* **Work instructions**: Reproduce the data below exactly. Skip the pictures.

* **Collected data entries**:
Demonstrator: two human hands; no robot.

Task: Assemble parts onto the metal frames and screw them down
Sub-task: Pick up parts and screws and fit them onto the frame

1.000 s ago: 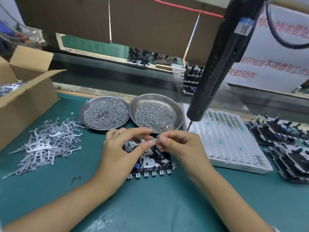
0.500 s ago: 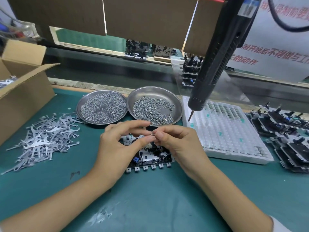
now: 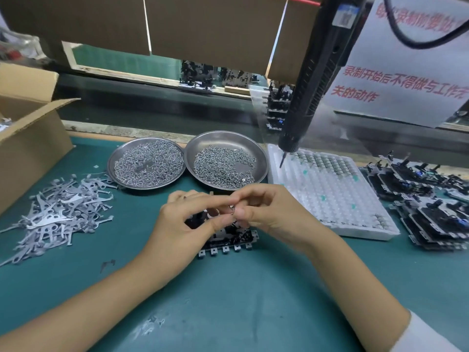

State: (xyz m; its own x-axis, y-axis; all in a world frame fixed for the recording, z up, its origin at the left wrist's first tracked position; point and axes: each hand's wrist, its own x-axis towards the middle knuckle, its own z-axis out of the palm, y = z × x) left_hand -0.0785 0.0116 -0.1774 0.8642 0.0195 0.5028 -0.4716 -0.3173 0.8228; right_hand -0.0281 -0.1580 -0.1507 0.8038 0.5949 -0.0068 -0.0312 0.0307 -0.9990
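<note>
Both hands have stayed together above the frame (image 3: 228,240) since the earlier frames, fingertips shifting only slightly. Left hand (image 3: 182,224) and right hand (image 3: 269,212) each pinch, with curled fingers, one tiny metal part (image 3: 232,208) held between them, just over the frame lying on the table (image 3: 253,301). That part looks light, stiff and easily dropped; a fingertip pinch at its edges suits it. Screws fill two dishes (image 3: 225,162) beyond the hands; a screwdriver (image 3: 312,92) hangs unused above the tray (image 3: 330,194). Levers (image 3: 58,209) lie heaped left.
</note>
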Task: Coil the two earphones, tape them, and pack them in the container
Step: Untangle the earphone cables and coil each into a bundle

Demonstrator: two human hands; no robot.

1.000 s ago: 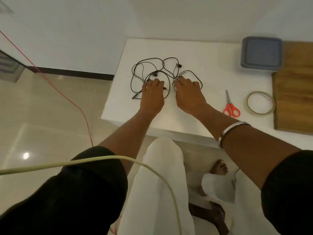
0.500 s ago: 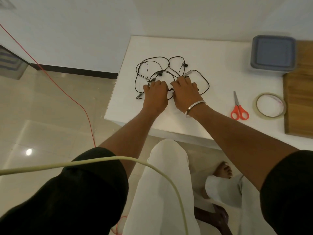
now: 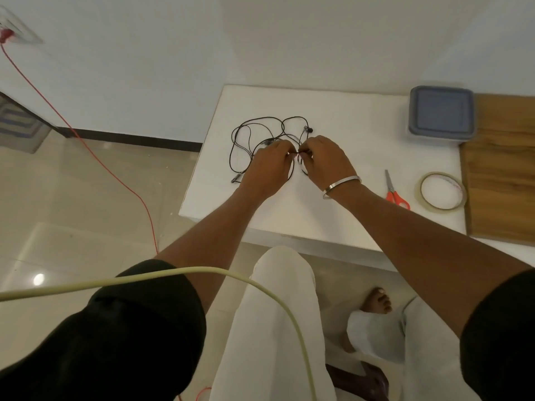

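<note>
Two black earphones (image 3: 254, 131) lie tangled in loose loops on the white table (image 3: 341, 134). My left hand (image 3: 270, 166) and my right hand (image 3: 325, 160) meet over the tangle, fingertips almost touching. Each pinches a stretch of black cord between them, lifted slightly off the table. One earbud shows just beyond my right hand, a plug lies left of my left wrist. The grey-lidded container (image 3: 441, 114) stands shut at the back right. A roll of clear tape (image 3: 443, 191) lies flat to the right, apart from both hands.
Red-handled scissors (image 3: 395, 191) lie between my right wrist and the tape. A wooden board (image 3: 503, 169) covers the table's right end. A pale cable crosses low in front of my arms. A red wire runs over the floor at left.
Both hands have turned from lying flat on the cords to pinching a cord between them, raised a little. The camera view has shifted slightly.
</note>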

* **Problem solution**:
Demonstrator: two human hands; no robot.

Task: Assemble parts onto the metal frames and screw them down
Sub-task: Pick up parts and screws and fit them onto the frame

1.000 s ago: 
0.500 s ago: 
now: 

State: (xyz m; its own x-axis, y-axis; all in a world frame fixed for the recording, z up, its origin at the left wrist's first tracked position; point and axes: each hand's wrist, its own x-axis towards the middle knuckle, its own z-axis out of the palm, y = z × x) left_hand -0.0785 0.0116 -0.1774 0.8642 0.0195 0.5028 -0.4716 -0.3173 0.8228; right_hand -0.0281 -0.1580 -0.1507 0.8038 0.5949 -0.0068 -0.0312 0.0307 -0.9990
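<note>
Both hands have stayed together above the frame (image 3: 228,240) since the earlier frames, fingertips shifting only slightly. Left hand (image 3: 182,224) and right hand (image 3: 269,212) each pinch, with curled fingers, one tiny metal part (image 3: 232,208) held between them, just over the frame lying on the table (image 3: 253,301). That part looks light, stiff and easily dropped; a fingertip pinch at its edges suits it. Screws fill two dishes (image 3: 225,162) beyond the hands; a screwdriver (image 3: 312,92) hangs unused above the tray (image 3: 330,194). Levers (image 3: 58,209) lie heaped left.
</note>
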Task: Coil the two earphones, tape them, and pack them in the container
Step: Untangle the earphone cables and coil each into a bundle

Demonstrator: two human hands; no robot.

1.000 s ago: 
0.500 s ago: 
now: 

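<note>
Two black earphones (image 3: 254, 131) lie tangled in loose loops on the white table (image 3: 341, 134). My left hand (image 3: 270, 166) and my right hand (image 3: 325, 160) meet over the tangle, fingertips almost touching. Each pinches a stretch of black cord between them, lifted slightly off the table. One earbud shows just beyond my right hand, a plug lies left of my left wrist. The grey-lidded container (image 3: 441, 114) stands shut at the back right. A roll of clear tape (image 3: 443, 191) lies flat to the right, apart from both hands.
Red-handled scissors (image 3: 395, 191) lie between my right wrist and the tape. A wooden board (image 3: 503, 169) covers the table's right end. A pale cable crosses low in front of my arms. A red wire runs over the floor at left.
Both hands have turned from lying flat on the cords to pinching a cord between them, raised a little. The camera view has shifted slightly.
</note>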

The response has been given in full.